Take the data below and extract the lines from the one with "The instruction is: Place" to the one with "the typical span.", inclusive, exactly as written.

** Extracted records follows **

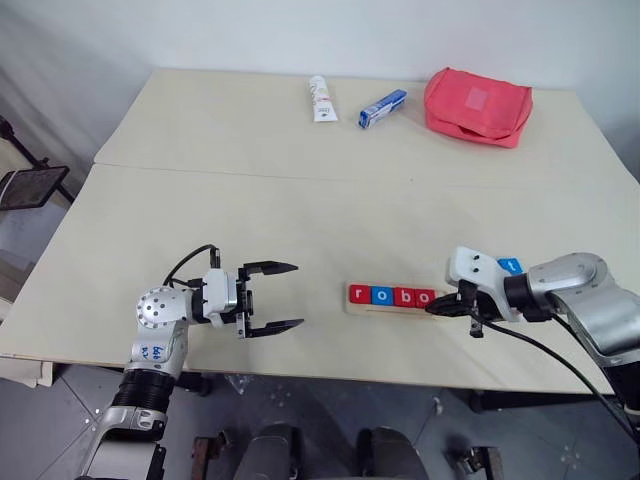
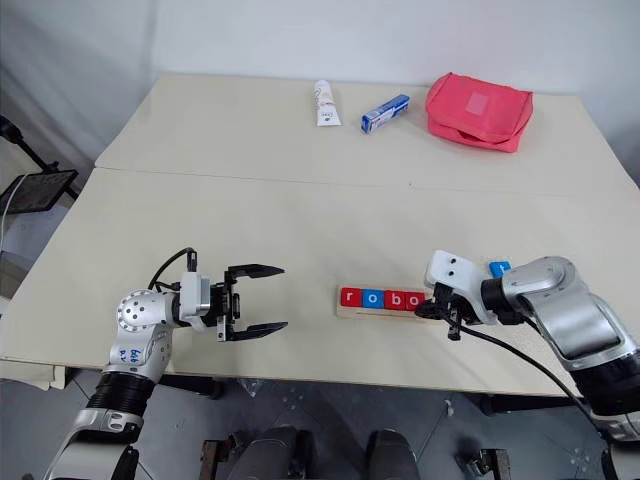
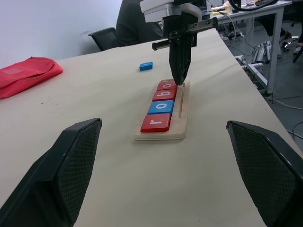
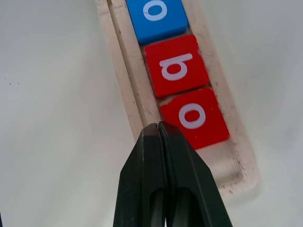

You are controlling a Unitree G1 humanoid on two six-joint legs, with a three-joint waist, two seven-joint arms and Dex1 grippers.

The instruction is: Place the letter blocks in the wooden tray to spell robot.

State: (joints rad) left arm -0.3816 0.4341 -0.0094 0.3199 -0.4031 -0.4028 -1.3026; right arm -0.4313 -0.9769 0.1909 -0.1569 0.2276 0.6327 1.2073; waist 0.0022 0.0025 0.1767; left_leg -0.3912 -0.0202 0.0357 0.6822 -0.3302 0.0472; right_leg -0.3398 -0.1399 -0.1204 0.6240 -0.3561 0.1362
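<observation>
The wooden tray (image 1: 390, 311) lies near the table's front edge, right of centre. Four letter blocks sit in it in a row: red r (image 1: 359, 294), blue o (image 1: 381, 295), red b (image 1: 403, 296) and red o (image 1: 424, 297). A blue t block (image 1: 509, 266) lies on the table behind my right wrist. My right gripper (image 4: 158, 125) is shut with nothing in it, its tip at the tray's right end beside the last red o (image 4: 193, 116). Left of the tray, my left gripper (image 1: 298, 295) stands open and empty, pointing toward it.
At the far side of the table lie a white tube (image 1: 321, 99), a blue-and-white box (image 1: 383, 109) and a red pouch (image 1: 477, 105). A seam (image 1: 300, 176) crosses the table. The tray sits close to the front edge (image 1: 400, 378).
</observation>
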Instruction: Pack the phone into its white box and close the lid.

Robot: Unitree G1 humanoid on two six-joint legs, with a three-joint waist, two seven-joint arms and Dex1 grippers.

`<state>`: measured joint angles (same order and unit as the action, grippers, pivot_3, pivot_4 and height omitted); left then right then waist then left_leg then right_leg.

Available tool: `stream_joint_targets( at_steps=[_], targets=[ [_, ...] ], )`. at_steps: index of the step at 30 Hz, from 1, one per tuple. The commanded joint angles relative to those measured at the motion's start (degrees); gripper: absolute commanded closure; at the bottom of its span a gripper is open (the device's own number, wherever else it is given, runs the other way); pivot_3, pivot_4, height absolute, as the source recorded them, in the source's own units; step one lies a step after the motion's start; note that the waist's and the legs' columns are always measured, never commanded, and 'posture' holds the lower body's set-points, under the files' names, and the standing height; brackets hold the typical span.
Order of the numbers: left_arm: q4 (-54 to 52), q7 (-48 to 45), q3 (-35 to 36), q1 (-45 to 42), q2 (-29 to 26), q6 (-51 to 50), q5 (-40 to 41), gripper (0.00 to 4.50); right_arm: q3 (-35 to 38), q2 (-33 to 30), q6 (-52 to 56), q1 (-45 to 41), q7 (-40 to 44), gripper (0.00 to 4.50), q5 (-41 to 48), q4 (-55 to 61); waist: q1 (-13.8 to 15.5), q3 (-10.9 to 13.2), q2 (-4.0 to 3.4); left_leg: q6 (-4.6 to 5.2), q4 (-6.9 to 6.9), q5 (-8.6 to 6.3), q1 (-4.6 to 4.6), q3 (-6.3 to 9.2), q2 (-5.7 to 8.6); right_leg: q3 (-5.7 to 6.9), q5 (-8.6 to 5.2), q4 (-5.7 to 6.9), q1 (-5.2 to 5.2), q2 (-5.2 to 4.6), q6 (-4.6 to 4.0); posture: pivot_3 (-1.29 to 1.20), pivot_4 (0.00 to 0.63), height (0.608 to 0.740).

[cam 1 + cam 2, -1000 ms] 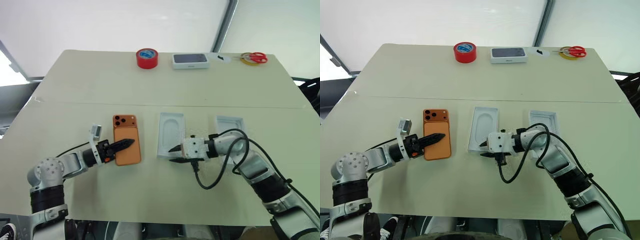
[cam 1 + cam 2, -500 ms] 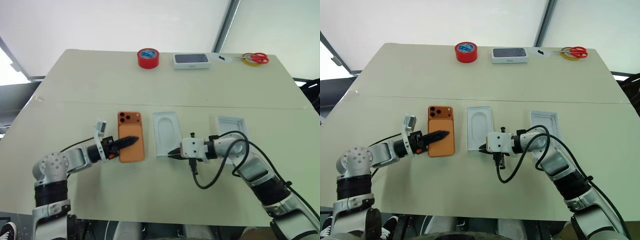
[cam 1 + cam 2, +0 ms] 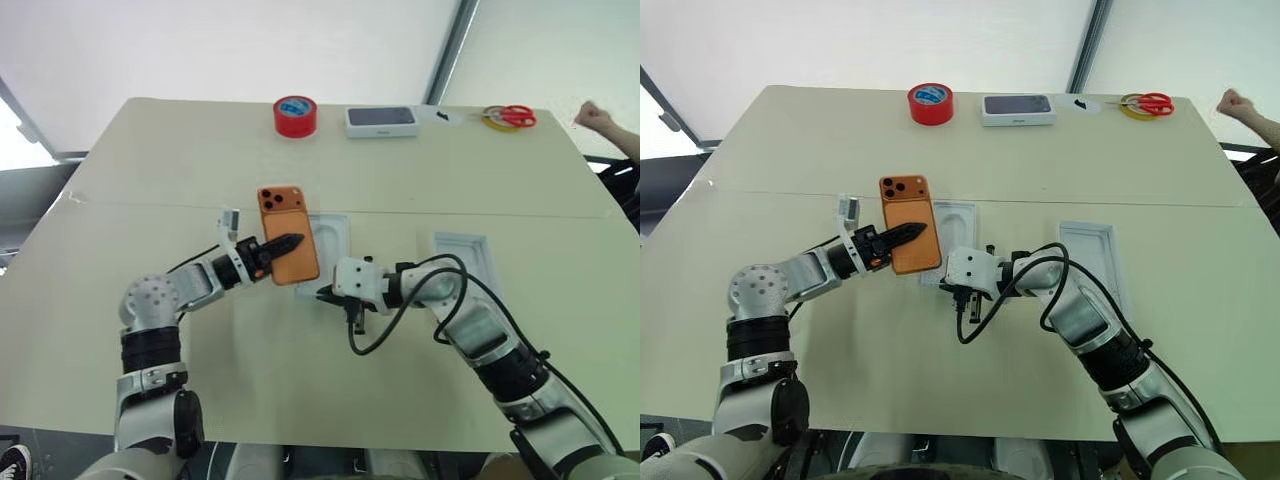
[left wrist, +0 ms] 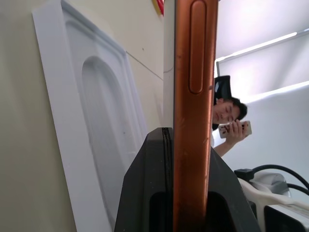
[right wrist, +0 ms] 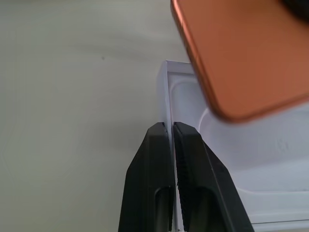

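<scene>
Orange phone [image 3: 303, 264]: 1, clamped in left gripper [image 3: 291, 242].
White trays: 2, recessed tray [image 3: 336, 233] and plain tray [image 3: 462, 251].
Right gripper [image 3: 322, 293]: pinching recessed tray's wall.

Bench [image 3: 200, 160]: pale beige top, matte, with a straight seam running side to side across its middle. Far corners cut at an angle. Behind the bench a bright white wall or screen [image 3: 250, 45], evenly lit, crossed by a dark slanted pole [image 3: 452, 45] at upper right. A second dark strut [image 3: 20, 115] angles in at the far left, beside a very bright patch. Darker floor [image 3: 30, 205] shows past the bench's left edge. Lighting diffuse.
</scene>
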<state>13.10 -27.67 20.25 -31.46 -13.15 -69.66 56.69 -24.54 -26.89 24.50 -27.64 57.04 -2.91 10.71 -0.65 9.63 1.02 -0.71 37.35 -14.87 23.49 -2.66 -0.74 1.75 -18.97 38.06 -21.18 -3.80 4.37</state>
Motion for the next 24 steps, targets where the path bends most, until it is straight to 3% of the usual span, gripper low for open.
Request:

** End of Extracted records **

Answer to the problem:
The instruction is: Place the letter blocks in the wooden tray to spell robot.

State: (joints rad) left arm -0.3816 0.4341 -0.0094 0.3199 -0.4031 -0.4028 -1.3026; right arm -0.4313 -0.9769 0.1909 -0.1569 0.2276 0.6327 1.2073; waist 0.0022 0.0025 0.1767; left_leg -0.3912 -0.0202 0.0357 0.6822 -0.3302 0.0472; right_leg -0.3398 -0.1399 -0.1204 0.6240 -0.3561 0.1362
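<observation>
The wooden tray (image 1: 390, 311) lies near the table's front edge, right of centre. Four letter blocks sit in it in a row: red r (image 1: 359, 294), blue o (image 1: 381, 295), red b (image 1: 403, 296) and red o (image 1: 424, 297). A blue t block (image 1: 509, 266) lies on the table behind my right wrist. My right gripper (image 4: 158, 125) is shut with nothing in it, its tip at the tray's right end beside the last red o (image 4: 193, 116). Left of the tray, my left gripper (image 1: 298, 295) stands open and empty, pointing toward it.
At the far side of the table lie a white tube (image 1: 321, 99), a blue-and-white box (image 1: 383, 109) and a red pouch (image 1: 477, 105). A seam (image 1: 300, 176) crosses the table. The tray sits close to the front edge (image 1: 400, 378).
</observation>
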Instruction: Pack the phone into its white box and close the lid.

Robot: Unitree G1 humanoid on two six-joint legs, with a three-joint waist, two seven-joint arms and Dex1 grippers.

`<state>`: measured joint angles (same order and unit as the action, grippers, pivot_3, pivot_4 and height omitted); left then right then waist then left_leg then right_leg.

Available tool: `stream_joint_targets( at_steps=[_], targets=[ [_, ...] ], )`. at_steps: index of the step at 30 Hz, from 1, one per tuple. The commanded joint angles relative to those measured at the motion's start (degrees); gripper: absolute commanded closure; at the bottom of its span a gripper is open (the device's own number, wherever else it is given, runs the other way); pivot_3, pivot_4, height absolute, as the source recorded them, in the source's own units; step one lies a step after the motion's start; note that the waist's and the legs' columns are always measured, never commanded, and 'posture' holds the lower body's set-points, under the files' names, and the standing height; brackets hold the typical span.

The output above is complete.